• [WHAT TO WORK ON]:
Copy the following data exactly and drop the pictures.

================

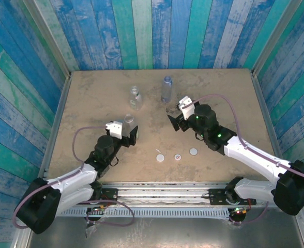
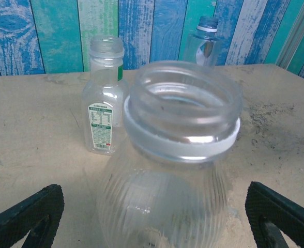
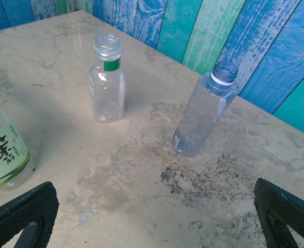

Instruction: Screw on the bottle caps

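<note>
Three open bottles stand uncapped on the table. A ribbed wide-mouthed bottle (image 2: 172,170) with a green label (image 3: 2,150) stands right in front of my left gripper (image 2: 154,214), whose jaws are open on either side without touching it; from above this bottle (image 1: 128,120) is just beyond that gripper (image 1: 128,133). Behind it stand a small clear bottle with a green neck band (image 2: 104,103) (image 1: 136,98) (image 3: 107,77) and a blue-tinted bottle (image 1: 166,89) (image 3: 206,108). My right gripper (image 1: 176,120) (image 3: 154,227) hangs open over bare table. The bottle caps lie near the front: white (image 1: 161,157), marked (image 1: 177,156), grey (image 1: 193,151).
The table (image 1: 90,103) is a tan stone-look slab with a dark stained patch (image 3: 209,181) in front of the blue-tinted bottle. Blue-green plank walls (image 1: 157,31) close it in at the back and sides. A metal rail (image 1: 157,186) runs along the near edge.
</note>
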Motion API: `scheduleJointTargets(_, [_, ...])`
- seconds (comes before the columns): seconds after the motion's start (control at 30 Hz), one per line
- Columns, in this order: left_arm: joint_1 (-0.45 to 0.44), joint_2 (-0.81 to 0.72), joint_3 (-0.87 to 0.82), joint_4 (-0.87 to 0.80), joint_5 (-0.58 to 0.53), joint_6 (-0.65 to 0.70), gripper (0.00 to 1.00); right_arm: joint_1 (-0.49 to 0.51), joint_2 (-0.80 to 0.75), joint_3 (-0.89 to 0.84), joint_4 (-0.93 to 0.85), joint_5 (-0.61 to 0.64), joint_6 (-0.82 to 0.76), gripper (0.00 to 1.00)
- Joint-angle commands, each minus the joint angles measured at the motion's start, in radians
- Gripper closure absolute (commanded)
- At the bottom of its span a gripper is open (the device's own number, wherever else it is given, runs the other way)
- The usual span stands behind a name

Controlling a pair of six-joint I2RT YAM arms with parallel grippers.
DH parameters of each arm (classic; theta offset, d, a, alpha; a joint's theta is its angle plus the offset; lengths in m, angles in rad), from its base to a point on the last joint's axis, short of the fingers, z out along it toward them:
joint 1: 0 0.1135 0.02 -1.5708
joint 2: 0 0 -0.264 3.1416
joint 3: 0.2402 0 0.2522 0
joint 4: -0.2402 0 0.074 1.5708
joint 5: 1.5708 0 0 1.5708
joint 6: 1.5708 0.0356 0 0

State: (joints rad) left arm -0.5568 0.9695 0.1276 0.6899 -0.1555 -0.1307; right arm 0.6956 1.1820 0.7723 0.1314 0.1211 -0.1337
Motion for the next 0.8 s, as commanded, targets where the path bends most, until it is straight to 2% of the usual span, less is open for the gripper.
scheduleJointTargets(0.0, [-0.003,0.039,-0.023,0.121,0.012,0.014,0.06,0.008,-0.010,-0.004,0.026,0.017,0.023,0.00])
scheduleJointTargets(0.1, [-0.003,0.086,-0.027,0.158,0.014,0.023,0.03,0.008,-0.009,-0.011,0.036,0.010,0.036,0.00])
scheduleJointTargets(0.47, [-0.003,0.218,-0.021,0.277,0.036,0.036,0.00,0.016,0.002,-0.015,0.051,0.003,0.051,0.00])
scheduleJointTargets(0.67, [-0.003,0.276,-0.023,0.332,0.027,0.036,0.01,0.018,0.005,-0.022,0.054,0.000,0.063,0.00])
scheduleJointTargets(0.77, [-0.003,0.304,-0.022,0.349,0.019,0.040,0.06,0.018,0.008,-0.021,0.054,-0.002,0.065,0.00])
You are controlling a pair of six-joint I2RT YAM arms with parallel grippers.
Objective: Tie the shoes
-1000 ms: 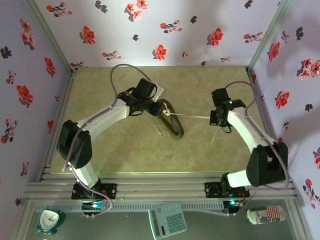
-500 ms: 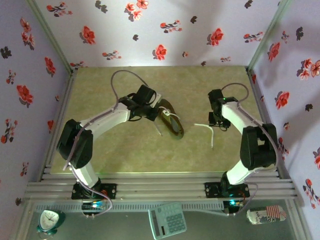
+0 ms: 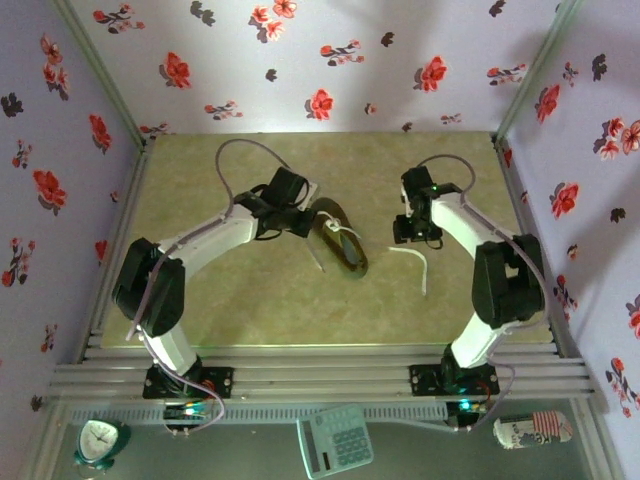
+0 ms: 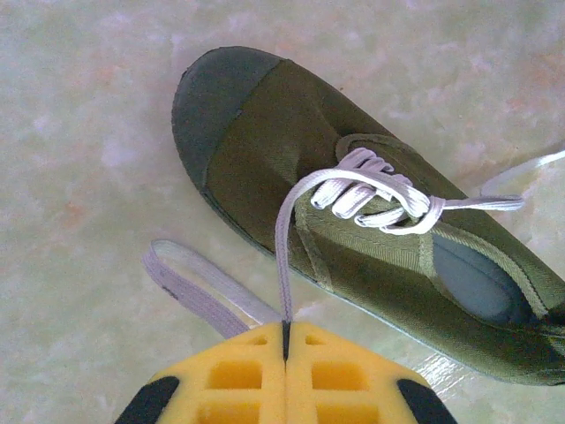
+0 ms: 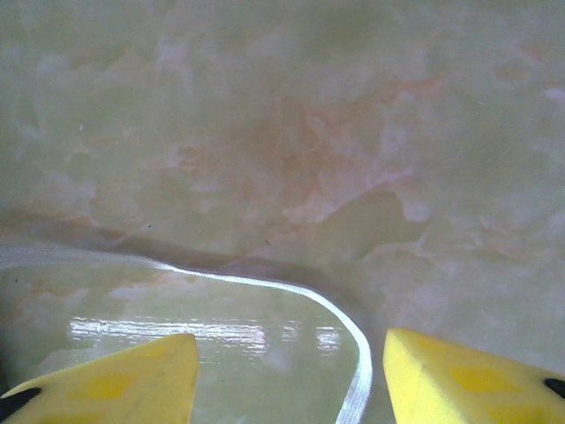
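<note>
Though faint from above, lace sits pinched in left tool.

Nothing legible to call out. The calculator at the near edge shows rows of keys and a display strip, but every marking is too small to read. Over at the bottom left, the little clock has a pale dial, and its figures are just a blur. At the bottom right, the can lies on its side with a printed pattern across its wall, and not one letter of it can be made out.
</note>
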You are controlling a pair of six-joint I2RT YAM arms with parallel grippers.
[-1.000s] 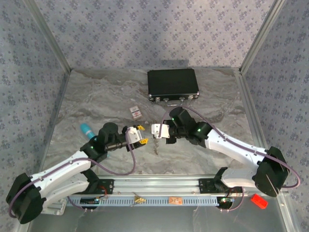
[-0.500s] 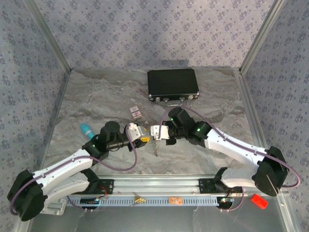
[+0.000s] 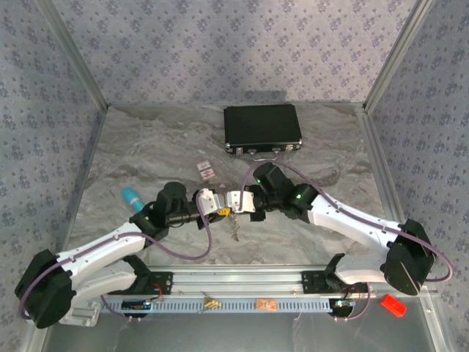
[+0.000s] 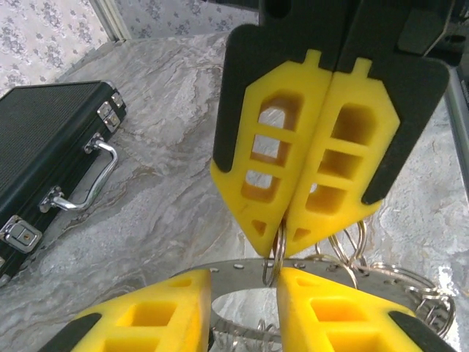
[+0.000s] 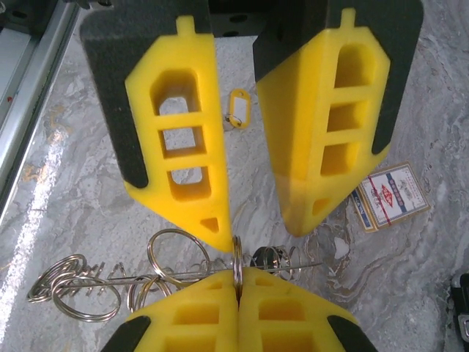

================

• [WRITTEN RESPONSE]:
Instruction: Screw on the bottle caps

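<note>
Three open bottles stand uncapped on the table. A ribbed wide-mouthed bottle (image 2: 172,170) with a green label (image 3: 2,150) stands right in front of my left gripper (image 2: 154,214), whose jaws are open on either side without touching it; from above this bottle (image 1: 128,120) is just beyond that gripper (image 1: 128,133). Behind it stand a small clear bottle with a green neck band (image 2: 104,103) (image 1: 136,98) (image 3: 107,77) and a blue-tinted bottle (image 1: 166,89) (image 3: 206,108). My right gripper (image 1: 176,120) (image 3: 154,227) hangs open over bare table. The bottle caps lie near the front: white (image 1: 161,157), marked (image 1: 177,156), grey (image 1: 193,151).
The table (image 1: 90,103) is a tan stone-look slab with a dark stained patch (image 3: 209,181) in front of the blue-tinted bottle. Blue-green plank walls (image 1: 157,31) close it in at the back and sides. A metal rail (image 1: 157,186) runs along the near edge.
</note>
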Motion API: `scheduleJointTargets(_, [_, ...])`
- seconds (comes before the columns): seconds after the motion's start (control at 30 Hz), one per line
- Columns, in this order: left_arm: joint_1 (-0.45 to 0.44), joint_2 (-0.81 to 0.72), joint_3 (-0.87 to 0.82), joint_4 (-0.87 to 0.80), joint_5 (-0.58 to 0.53), joint_6 (-0.65 to 0.70), gripper (0.00 to 1.00); right_arm: joint_1 (-0.49 to 0.51), joint_2 (-0.80 to 0.75), joint_3 (-0.89 to 0.84), joint_4 (-0.93 to 0.85), joint_5 (-0.61 to 0.64), joint_6 (-0.82 to 0.76), gripper (0.00 to 1.00)
- Joint-angle commands, each minus the joint angles measured at the motion's start, in radians
- Gripper closure absolute (commanded)
- At the bottom of its span a gripper is open (the device's own number, wherever else it is given, runs the other way)
- The usual span stands behind a name

Controlling a pair of six-joint I2RT YAM arms with parallel grippers.
DH parameters of each arm (classic; theta offset, d, a, alpha; a joint's theta is its angle plus the offset; lengths in m, angles in rad), from its base to a point on the last joint's axis, short of the fingers, z out along it toward them:
joint 1: 0 0.1135 0.02 -1.5708
joint 2: 0 0 -0.264 3.1416
joint 3: 0.2402 0 0.2522 0
joint 4: -0.2402 0 0.074 1.5708
joint 5: 1.5708 0 0 1.5708
joint 6: 1.5708 0.0356 0 0

State: (joints rad) left arm -0.5568 0.9695 0.1276 0.6899 -0.1555 -0.1307; right arm 0.6956 1.1820 0.7723 0.1314 0.1211 -0.1337
Motion for the next 0.8 s, as commanded, targets where the path bends most, until it is straight to 2% of the usual span, less is open for the gripper.
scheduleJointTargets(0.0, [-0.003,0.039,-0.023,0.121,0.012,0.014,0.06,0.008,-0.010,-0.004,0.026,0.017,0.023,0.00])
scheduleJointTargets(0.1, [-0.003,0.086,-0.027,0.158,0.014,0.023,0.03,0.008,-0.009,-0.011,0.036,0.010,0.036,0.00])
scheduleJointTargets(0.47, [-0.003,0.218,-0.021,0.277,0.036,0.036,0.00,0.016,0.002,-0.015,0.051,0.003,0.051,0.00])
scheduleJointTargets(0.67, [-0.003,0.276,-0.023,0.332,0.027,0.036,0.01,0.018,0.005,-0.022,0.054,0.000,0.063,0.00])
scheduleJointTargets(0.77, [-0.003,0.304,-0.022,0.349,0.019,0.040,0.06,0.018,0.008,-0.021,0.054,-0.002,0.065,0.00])
You are controlling a pair of six-joint I2RT YAM arms with parallel grippers.
Objective: Tie the shoes
-1000 ms: 
-500 ms: 
+0 ms: 
+0 ms: 
+0 ms: 
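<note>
Though faint from above, lace sits pinched in left tool.

Nothing legible to call out. The calculator at the near edge shows rows of keys and a display strip, but every marking is too small to read. Over at the bottom left, the little clock has a pale dial, and its figures are just a blur. At the bottom right, the can lies on its side with a printed pattern across its wall, and not one letter of it can be made out.
</note>
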You are controlling a pair of six-joint I2RT YAM arms with parallel grippers.
[-1.000s] 
[-0.500s] 
[+0.000s] 
[+0.000s] 
[+0.000s] 

Nothing remains to be done for this exercise.